Nji Collins Gbah of Cameroon has become the first African to win the prestigious Google Code-In competition.
Google Code-in is an annual programming competition hosted by Google Inc. It is open to all pre-university students aged between 13 to 17 with parental consent. The contest was originally called the “Google Highly Open Participation Contest,” but in 2010, the competition was modified to its current format.
Gbah is one of the more than 1,300 young people from 62 countries who took part in the 2016 Google contest, where participants complete 20 tasks split into five different categories.
In the end, Gbah was one of 34 winners around the world to win the grand prize and an invitation to visit Google’s Mountain View, California, headquarters. The four-day trip will include an awards ceremony, an opportunity to meet with Google engineers, and a day of sightseeing in San Francisco.
Seventeen-year-old Gbah is a bright and ambitious secondary school student who taught himself to write codes by studying online and reading books two years ago.
Gbah is from Bamenda, the English-speaking region of Cameroon that has recently held a number of street protests over the alleged discrimination it has faced from the French language-speaking government.

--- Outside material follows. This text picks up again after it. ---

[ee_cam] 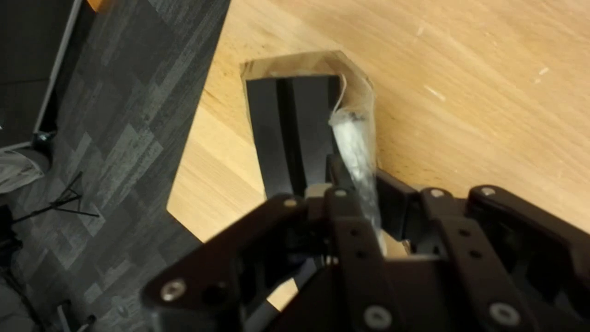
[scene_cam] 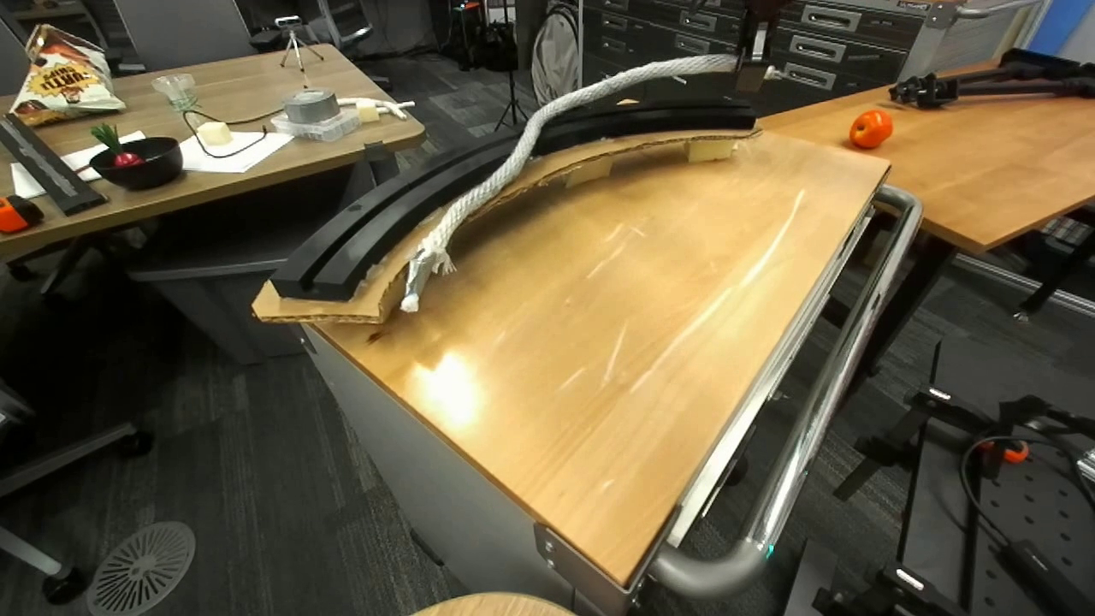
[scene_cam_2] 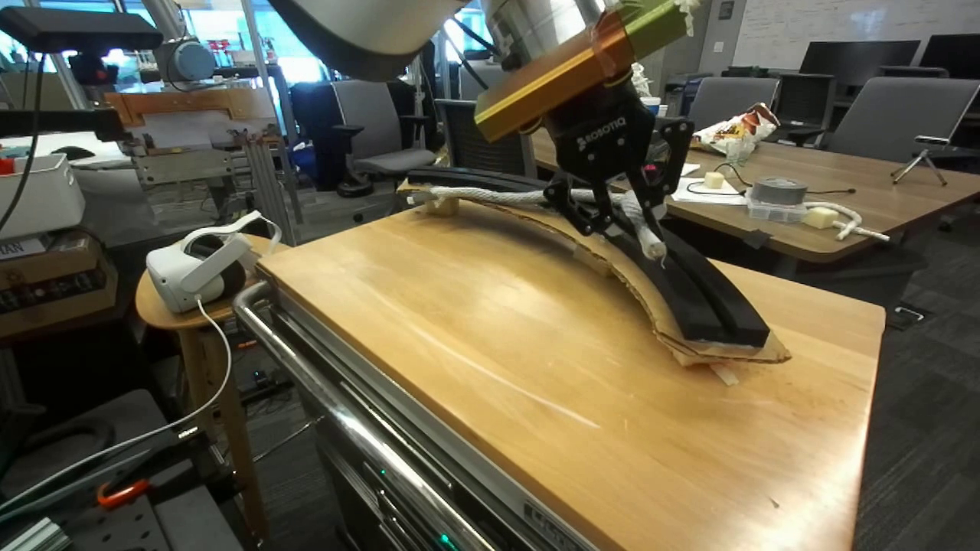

As a result of the protests, the government shut down the Internet in Bamenda and surrounding areas. Schools have also been shut down and commercial activities have been crippled.
Luckily for Gbah, the Internet shutoff occurred just after he had completed most of the tasks assigned to him.
Gbah said that soon after the Internet was shut down, he had to go live with his cousin in Cameroon’s capital, Yaoundé, so he could remain connected to both the Internet and the beautiful world of computer programming.
“I wanted to get a connection so I could continue studying and keep in touch with Google,” he said.
Gbah plans to study Computer Science at the university, and he is currently working on artificial intelligence, neural networks, and deep learning. “I’m trying to develop my own model for data compression, using deep learning and machine learning,” he said.